> [Problem details]
Transcribe the records below exactly as they appear.
============
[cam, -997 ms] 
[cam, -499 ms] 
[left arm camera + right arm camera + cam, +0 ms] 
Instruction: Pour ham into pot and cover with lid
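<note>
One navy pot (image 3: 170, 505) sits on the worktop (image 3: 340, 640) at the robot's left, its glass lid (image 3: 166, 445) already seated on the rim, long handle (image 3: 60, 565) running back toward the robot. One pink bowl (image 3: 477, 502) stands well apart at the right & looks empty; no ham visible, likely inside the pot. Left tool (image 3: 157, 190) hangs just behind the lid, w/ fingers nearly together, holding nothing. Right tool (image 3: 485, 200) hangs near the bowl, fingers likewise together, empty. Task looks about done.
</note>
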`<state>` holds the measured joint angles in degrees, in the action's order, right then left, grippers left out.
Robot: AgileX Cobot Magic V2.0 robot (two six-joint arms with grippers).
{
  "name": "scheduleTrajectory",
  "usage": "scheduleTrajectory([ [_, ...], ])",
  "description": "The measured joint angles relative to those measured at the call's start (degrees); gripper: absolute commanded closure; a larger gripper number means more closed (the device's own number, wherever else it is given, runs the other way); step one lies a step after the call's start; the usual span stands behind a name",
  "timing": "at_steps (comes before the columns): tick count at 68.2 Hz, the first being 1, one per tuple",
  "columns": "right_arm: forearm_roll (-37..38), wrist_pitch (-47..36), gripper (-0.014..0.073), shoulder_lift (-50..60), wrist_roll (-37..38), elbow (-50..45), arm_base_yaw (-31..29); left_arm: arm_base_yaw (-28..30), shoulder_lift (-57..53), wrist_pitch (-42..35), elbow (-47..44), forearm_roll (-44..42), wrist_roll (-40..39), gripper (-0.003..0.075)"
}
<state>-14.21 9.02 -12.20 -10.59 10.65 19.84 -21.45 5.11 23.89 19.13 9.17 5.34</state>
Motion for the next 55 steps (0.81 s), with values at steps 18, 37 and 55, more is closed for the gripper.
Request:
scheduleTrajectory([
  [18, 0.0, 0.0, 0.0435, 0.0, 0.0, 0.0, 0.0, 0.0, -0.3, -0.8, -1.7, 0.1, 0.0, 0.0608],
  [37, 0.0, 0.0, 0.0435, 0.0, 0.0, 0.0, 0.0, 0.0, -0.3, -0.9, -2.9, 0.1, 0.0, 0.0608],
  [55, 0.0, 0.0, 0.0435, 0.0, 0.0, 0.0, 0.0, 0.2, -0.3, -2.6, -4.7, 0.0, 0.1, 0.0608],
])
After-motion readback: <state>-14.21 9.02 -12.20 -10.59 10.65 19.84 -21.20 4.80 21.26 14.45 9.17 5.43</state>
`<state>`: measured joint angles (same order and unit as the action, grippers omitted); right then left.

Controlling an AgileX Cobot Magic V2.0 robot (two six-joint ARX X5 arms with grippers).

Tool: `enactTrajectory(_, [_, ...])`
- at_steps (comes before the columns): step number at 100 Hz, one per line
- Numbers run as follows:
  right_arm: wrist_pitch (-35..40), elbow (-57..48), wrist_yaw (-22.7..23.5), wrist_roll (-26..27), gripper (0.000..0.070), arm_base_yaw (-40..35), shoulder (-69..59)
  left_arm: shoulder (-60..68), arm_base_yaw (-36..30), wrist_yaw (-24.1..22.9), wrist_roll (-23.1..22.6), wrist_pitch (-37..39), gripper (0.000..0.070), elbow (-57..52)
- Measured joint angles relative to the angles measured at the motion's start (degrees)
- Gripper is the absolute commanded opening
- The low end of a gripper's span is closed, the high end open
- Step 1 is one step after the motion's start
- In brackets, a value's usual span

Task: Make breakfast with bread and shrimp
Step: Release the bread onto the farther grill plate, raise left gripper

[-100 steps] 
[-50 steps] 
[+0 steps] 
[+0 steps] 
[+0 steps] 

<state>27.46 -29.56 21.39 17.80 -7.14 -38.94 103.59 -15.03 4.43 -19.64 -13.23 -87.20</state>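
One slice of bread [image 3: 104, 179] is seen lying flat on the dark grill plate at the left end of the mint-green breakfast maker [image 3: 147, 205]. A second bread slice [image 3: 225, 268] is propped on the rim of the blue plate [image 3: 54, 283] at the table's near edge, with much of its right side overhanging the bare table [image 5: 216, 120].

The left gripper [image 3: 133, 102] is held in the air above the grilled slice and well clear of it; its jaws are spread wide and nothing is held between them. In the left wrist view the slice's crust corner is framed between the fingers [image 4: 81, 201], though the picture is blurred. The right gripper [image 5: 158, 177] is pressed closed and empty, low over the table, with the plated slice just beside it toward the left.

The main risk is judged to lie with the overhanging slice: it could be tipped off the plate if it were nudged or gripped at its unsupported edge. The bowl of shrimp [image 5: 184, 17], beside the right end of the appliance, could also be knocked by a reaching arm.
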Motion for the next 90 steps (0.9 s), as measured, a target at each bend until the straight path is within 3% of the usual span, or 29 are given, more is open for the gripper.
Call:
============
> [Result of the exercise]
[cam, -997 ms] 
[cam, -499 ms] 
[left arm camera + right arm camera + cam, +0 ms] 
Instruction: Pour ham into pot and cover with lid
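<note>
One navy pot (image 3: 170, 505) sits on the worktop (image 3: 340, 640) at the robot's left, its glass lid (image 3: 166, 445) already seated on the rim, long handle (image 3: 60, 565) running back toward the robot. One pink bowl (image 3: 477, 502) stands well apart at the right & looks empty; no ham visible, likely inside the pot. Left tool (image 3: 157, 190) hangs just behind the lid, w/ fingers nearly together, holding nothing. Right tool (image 3: 485, 200) hangs near the bowl, fingers likewise together, empty. Task looks about done.
</note>
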`<state>` holds the measured joint angles in degrees, in the action's order, right then left, grippers left out.
Robot: AgileX Cobot Magic V2.0 robot (two six-joint arms with grippers).
{
  "name": "scheduleTrajectory",
  "usage": "scheduleTrajectory([ [_, ...], ])",
  "description": "The measured joint angles relative to those measured at the call's start (degrees); gripper: absolute commanded closure; a larger gripper number means more closed (the device's own number, wherever else it is given, runs the other way); step one lies a step after the call's start; the usual span stands behind a name",
  "timing": "at_steps (comes before the columns): tick count at 68.2 Hz, the first being 1, one per tuple",
  "columns": "right_arm: forearm_roll (-37..38), wrist_pitch (-47..36), gripper (-0.014..0.073), shoulder_lift (-50..60), wrist_roll (-37..38), elbow (-50..45), arm_base_yaw (-31..29); left_arm: arm_base_yaw (-28..30), shoulder_lift (-57..53), wrist_pitch (-42..35), elbow (-47..44), forearm_roll (-44..42), wrist_roll (-40..39), gripper (-0.003..0.075)"
}
<state>-14.21 9.02 -12.20 -10.59 10.65 19.84 -21.45 5.11 23.89 19.13 9.17 5.34</state>
Motion for the next 55 steps (0.81 s), with values at steps 18, 37 and 55, more is closed for the gripper.
Request:
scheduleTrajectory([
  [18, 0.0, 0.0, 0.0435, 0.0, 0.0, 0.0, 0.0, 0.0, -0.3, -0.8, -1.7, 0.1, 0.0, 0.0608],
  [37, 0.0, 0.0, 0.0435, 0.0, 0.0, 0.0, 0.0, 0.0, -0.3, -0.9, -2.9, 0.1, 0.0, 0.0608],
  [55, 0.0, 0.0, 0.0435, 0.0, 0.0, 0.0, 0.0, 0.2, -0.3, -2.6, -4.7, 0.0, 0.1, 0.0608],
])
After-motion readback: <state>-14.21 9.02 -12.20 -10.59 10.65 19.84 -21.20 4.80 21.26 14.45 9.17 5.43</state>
`<state>`: measured joint angles (same order and unit as the action, grippers omitted); right then left.

Controlling an AgileX Cobot Magic V2.0 robot (two six-joint ARX X5 arms with grippers).

Tool: `enactTrajectory(_, [_, ...])`
- at_steps (comes before the columns): step number at 100 Hz, one per line
- Numbers run as follows:
  right_arm: wrist_pitch (-35..40), elbow (-57..48), wrist_yaw (-22.7..23.5), wrist_roll (-26..27), gripper (0.000..0.070), arm_base_yaw (-40..35), shoulder (-69..59)
  left_arm: shoulder (-60..68), arm_base_yaw (-36..30), wrist_yaw (-24.1..22.9), wrist_roll (-23.1..22.6), wrist_pitch (-37..39), gripper (0.000..0.070), elbow (-57..52)
- Measured joint angles relative to the angles measured at the motion's start (degrees)
- Gripper is the absolute commanded opening
- The low end of a gripper's span is closed, the high end open
- Step 1 is one step after the motion's start
- In brackets, a value's usual span

Task: Make breakfast with bread and shrimp
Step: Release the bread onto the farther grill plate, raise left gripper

[-100 steps] 
[-50 steps] 
[+0 steps] 
[+0 steps] 
[+0 steps] 

<state>27.46 -29.56 21.39 17.80 -7.14 -38.94 103.59 -15.03 4.43 -19.64 -13.23 -87.20</state>
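One slice of bread [image 3: 104, 179] is seen lying flat on the dark grill plate at the left end of the mint-green breakfast maker [image 3: 147, 205]. A second bread slice [image 3: 225, 268] is propped on the rim of the blue plate [image 3: 54, 283] at the table's near edge, with much of its right side overhanging the bare table [image 5: 216, 120].

The left gripper [image 3: 133, 102] is held in the air above the grilled slice and well clear of it; its jaws are spread wide and nothing is held between them. In the left wrist view the slice's crust corner is framed between the fingers [image 4: 81, 201], though the picture is blurred. The right gripper [image 5: 158, 177] is pressed closed and empty, low over the table, with the plated slice just beside it toward the left.

The main risk is judged to lie with the overhanging slice: it could be tipped off the plate if it were nudged or gripped at its unsupported edge. The bowl of shrimp [image 5: 184, 17], beside the right end of the appliance, could also be knocked by a reaching arm.
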Motion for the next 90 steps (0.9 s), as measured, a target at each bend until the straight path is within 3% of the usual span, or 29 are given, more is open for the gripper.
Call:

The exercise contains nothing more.